Wholesaling HUD HOMES

Is it possible to wholesale hud homes? And is it done?

It depends on what your definition of “wholesale” is…

Wholesale - to contract a property with the intention of reselling it quickly at a higher price.

If that’s what you mean, then yes…but the Government is starting to crack down on it and is putting controls in place about how much over your price you can re-sell for within certain timeframes (usually 90 days…). If you can sit on it for 91 days, you’re golden.


So its not legal to put under contract and sell contract to someone else like birddogging for someone? So if the house needs rehabbed has to be at least a ninty day schedule.

I think you have your definitions mixed up.

  1. Birddogging is just when you find a property and refer it to another investor. They put the contract in and you get paid a minimal referral fee. HUD homes are usually listed on their site and/or MLS.

  2. On bidding, HUD prefers owner-occupant bids. If there are no acceptable bids for owner-occupants, they look at investor bids. I rarely win HUD bids for investors anymore because there is so much competition. Lately, I’ve also seen HUD fix cosmetic issues for maximum profit.
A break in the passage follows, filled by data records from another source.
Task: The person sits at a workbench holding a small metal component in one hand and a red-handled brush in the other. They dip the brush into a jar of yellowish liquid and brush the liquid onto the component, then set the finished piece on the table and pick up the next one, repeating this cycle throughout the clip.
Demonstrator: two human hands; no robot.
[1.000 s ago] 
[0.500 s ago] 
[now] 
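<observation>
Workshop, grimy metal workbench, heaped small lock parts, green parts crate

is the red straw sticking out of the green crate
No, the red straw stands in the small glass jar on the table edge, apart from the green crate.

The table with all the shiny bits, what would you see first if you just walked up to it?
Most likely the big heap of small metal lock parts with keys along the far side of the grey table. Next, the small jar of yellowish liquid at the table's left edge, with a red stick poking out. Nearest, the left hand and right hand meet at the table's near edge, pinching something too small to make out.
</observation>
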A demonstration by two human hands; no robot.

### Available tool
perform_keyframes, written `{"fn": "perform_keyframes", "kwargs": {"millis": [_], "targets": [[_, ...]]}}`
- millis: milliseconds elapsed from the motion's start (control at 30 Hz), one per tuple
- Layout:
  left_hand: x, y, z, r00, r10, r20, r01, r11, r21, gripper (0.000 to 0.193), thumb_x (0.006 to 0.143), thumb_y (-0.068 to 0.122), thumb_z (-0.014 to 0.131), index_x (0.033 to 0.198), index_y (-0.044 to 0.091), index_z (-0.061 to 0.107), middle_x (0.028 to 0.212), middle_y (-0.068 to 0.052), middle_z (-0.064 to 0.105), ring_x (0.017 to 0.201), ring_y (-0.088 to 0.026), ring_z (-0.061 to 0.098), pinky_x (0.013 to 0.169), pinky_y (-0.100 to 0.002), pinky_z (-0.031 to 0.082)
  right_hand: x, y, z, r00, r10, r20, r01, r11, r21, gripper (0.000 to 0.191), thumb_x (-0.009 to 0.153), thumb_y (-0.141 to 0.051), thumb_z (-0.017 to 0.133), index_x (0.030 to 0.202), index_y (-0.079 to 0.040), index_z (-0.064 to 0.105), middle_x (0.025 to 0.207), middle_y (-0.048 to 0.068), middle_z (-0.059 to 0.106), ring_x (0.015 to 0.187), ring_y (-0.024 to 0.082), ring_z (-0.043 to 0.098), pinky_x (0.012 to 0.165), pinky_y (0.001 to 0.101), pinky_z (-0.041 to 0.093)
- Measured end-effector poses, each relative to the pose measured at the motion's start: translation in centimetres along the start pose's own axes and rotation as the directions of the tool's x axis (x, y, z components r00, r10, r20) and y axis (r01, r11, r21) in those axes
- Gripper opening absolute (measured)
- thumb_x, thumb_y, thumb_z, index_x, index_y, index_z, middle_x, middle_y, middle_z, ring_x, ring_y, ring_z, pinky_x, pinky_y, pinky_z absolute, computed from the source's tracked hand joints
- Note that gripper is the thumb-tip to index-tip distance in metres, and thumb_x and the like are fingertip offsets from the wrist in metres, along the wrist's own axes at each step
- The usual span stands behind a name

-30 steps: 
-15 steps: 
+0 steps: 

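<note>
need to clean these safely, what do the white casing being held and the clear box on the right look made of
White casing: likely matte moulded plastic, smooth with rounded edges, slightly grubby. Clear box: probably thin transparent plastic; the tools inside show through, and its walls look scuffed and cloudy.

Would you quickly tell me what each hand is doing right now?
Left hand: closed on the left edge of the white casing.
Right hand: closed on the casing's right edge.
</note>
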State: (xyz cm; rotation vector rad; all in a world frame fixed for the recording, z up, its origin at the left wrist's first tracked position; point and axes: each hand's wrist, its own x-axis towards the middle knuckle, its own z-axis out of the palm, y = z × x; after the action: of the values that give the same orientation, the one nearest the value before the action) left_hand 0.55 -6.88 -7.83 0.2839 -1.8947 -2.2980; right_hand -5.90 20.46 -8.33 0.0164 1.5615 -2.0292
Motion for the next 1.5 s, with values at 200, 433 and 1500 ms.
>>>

If you happen to win a HUD bid, I’m not sure they allow contracts to be assigned, so you’d have to check on it. Wholesaling is when someone else will close on the property and I thought HUD had safeguards in their contracts (which you have to use) that don’t allow this.

I’ll 2nd Dee’s advice and say that when you first submit the HUD package, you print the name you want on the title then, therefore, wholesaling the deal later is next to impossible. I have heard people talk about using a trust or entity and transferring/selling it to another party to circumvent this, but only in theory.

Wholesaleing is simply buying low and selling low. Wholesaling does not require contract assignment. Title seasoning is not an issue when your buyers use hard money or their own cash.

Though HUD does not allow contract assignments, you can wholesale HUD homes with a double closing. However, I doubt you will find many rehabbers or investors to sell to. Since HUD list prices are so high to begin with, it will be difficult to resell for even a small profit, yet still leave enough potential equity in the deal for your buyer’s profit.

Keep in mind when people speak of the different aspects and price ranges of buying and selling HUD homes it is their unique experience, in their market. Im sure in Dave T’s market hes right on, but in mine hes not, and in yours he may not be.

Their are ways to coming very close to assigning HUD contracts. If your goal is to tie up the property, then close on it using someone elses money , and make a profit without doing any double closings, then it is very possible.

I have bought alot of HUD homes in my market as an investor and have profited nicely on them, in fact im rehabbing one now and closing on 2 that I have sold today.

Just to clear up what khastedt had said about the 90 day rule, each bank that a potential buyer decides to use will have their own specification as to how long the property needs to be seasoned. I have run into issues on properties that I have owned for over 120 days, but when the same buyer switched loan programs the home was fine for purchase.


I was referring to the rules that the government agencies are starting to in-place…not banks.


Interesting, im game, what agencies and what rules, this sounds interesting?

I think he’s referring to the specific HUD guidelines.